When can siblings babysit?
When can older siblings babysit younger siblings? Finding good, responsible and dependable babysitters is hard enough, whether teenagers for local nights out or adult for every day or other situations. For a while I had it pretty good. I'd managed to establish relationships with the daughters of some local friends (if we were going to be nearby) and with young adult teachers at my childrens' preschool (if we needed to go further afield). We were pretty well set.
But then Alfs got older. He doesn't quite need a sitter anymore, but isn't quite old enough to be the sitter. And I have to be very careful with contracting sitters: many of the teenage girls who are active on the babysitting circuit right now have younger siblings in Alfs class (and that can be a weird dynamic), and that leaves me with only older sitters, but I don't always need them, or their expense.
Parents still need evenings out
This change in dynamic has led to my husband and I going out alone less often. We never did go out a lot, but tried to get out to dinner or a movie as grown ups at least once a month. Going out even less is not necessarily a good thing. Parents still need time to be plain old adults, to work on our connection. But this babysitting situation is a toughie.Alfs, at 13, is the age at which many of his female classmates are beginning to earn extra money by babysitting. Some male classmates, too. I'm not opposed to Alfs doing the same, but it's quite different when a child is looking after siblings. The dynamic is different. When a parent brings an outside person in to look after the kids, there's more of an inherent understanding that this person is in charge; with siblings, that's not always the case. I think you know what I mean.Still, at some point, there doesn't seem to be much other choice. My sister tells me of the time when her oldest was in 8th and 9th grade, and they had similar issues. Because of the family sibling dynamic, she'd pay her oldest to look after her youngest, and pay the middle child to stay out of the way. It worked. Sometimes, anyway. I think we might be headed down that path like that.
Easing into a new dynamic
In an effort to make the best of this new dynamic, we've decided to get Alfs some basic babysitter training. It's the same kind of training I'd want any sitter to have. The local hospital offers a class every couple of months that includes basic CPR training.After that, and after conversations about expectations with all the kids, we can start to leave him with his siblings for short periods of time. We'll build on successes from there.Just because he has the class and some success, though, won't mean he'll be our exclusive babysitter. There will still be other dynamics to consider. We've long held to the guideline that if we are local - in town or one town over, a teenage sitter is fine. Further than that, we need a college aged or adult sitter. We'll still hold to that guideline for a while longer. But when we do contract that older sitter (or older teenage sitter), we'll make sure we're clear that she's there to take care of the younger kids, and Alfs just needs to be friendly and respectful.

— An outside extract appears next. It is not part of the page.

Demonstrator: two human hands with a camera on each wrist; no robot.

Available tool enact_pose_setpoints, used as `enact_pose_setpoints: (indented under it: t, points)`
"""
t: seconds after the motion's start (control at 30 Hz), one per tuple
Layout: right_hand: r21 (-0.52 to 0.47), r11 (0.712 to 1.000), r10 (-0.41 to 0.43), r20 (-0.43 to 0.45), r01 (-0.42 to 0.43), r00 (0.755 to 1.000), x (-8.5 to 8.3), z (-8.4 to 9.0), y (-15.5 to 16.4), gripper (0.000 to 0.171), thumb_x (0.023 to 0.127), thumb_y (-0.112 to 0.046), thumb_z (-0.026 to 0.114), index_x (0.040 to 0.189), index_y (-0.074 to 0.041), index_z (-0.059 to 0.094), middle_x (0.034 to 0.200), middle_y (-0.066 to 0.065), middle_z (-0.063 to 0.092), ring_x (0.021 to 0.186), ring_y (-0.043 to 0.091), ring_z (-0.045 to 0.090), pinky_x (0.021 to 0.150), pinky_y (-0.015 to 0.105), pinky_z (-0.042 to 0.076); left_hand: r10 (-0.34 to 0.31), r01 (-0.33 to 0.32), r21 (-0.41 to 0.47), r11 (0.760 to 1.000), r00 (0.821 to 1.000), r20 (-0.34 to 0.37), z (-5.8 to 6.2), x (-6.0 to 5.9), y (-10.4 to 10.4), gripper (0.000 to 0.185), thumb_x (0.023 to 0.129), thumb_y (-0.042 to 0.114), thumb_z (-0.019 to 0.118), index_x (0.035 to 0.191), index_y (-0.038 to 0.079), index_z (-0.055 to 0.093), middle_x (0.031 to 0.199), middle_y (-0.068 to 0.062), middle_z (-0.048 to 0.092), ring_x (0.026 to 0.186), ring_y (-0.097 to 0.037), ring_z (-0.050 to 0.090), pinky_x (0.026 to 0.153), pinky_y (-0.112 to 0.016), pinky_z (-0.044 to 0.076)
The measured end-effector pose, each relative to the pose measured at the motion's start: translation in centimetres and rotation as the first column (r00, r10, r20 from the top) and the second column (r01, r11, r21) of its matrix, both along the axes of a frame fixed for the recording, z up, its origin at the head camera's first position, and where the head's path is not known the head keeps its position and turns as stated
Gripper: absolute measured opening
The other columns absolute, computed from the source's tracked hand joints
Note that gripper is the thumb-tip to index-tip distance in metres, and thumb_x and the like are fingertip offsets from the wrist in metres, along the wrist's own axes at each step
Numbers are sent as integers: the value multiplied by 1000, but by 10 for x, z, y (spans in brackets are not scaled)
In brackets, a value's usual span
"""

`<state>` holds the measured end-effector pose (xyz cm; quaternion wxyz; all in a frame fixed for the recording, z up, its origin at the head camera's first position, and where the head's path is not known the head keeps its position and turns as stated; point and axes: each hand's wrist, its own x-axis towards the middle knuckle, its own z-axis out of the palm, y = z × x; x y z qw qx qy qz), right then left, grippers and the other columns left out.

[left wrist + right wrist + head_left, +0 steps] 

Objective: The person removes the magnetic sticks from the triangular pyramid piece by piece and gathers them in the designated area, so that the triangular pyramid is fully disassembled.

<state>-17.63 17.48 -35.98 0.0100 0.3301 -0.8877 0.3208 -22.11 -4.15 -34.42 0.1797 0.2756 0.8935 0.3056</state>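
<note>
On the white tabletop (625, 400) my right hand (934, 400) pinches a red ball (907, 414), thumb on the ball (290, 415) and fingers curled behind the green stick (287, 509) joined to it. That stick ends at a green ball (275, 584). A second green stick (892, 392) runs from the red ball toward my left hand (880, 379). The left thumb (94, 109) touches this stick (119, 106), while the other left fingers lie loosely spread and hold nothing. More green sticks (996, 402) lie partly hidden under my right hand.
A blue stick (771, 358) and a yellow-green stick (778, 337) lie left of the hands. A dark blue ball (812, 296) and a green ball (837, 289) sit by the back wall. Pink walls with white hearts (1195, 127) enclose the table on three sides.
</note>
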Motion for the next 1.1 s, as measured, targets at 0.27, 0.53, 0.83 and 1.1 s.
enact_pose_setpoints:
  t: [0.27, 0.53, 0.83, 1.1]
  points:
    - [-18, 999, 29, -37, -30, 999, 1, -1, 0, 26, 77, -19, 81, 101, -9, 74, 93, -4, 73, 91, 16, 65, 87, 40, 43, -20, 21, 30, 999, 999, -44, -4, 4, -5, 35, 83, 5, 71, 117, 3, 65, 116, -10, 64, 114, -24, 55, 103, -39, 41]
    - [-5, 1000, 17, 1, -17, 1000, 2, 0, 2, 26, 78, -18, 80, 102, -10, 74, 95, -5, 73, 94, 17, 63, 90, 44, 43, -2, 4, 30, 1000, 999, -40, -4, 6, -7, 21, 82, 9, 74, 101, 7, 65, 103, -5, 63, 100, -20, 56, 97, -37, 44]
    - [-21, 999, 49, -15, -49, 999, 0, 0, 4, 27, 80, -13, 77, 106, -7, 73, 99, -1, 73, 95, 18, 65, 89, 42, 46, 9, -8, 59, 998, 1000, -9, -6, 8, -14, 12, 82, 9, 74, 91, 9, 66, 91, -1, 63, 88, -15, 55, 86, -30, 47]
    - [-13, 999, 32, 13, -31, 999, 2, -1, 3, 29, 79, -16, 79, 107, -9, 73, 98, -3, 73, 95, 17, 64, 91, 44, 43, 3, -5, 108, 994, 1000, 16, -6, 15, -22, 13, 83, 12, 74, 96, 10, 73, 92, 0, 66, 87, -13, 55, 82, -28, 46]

Earning money for babysitting
Then there's the payment issue. Do you pay your own child and how much? I say yes. If you would pay an outside sitter for the same work, you should pay your older child - though maybe you can expect to pay a discounted rate. I suspect the first few efforts will result in phone calls during the evening out; perhaps we can tie pay rate to the number of times we are interrupted.All this may or may not work. Time will tell. Whether and when your older child is able to care for younger siblings is a highly individual thing. I am hopeful that Alfs will demonstrate responsibility and Woody and Sunshine will be cooperative - and my husband and I will still get the rare night out.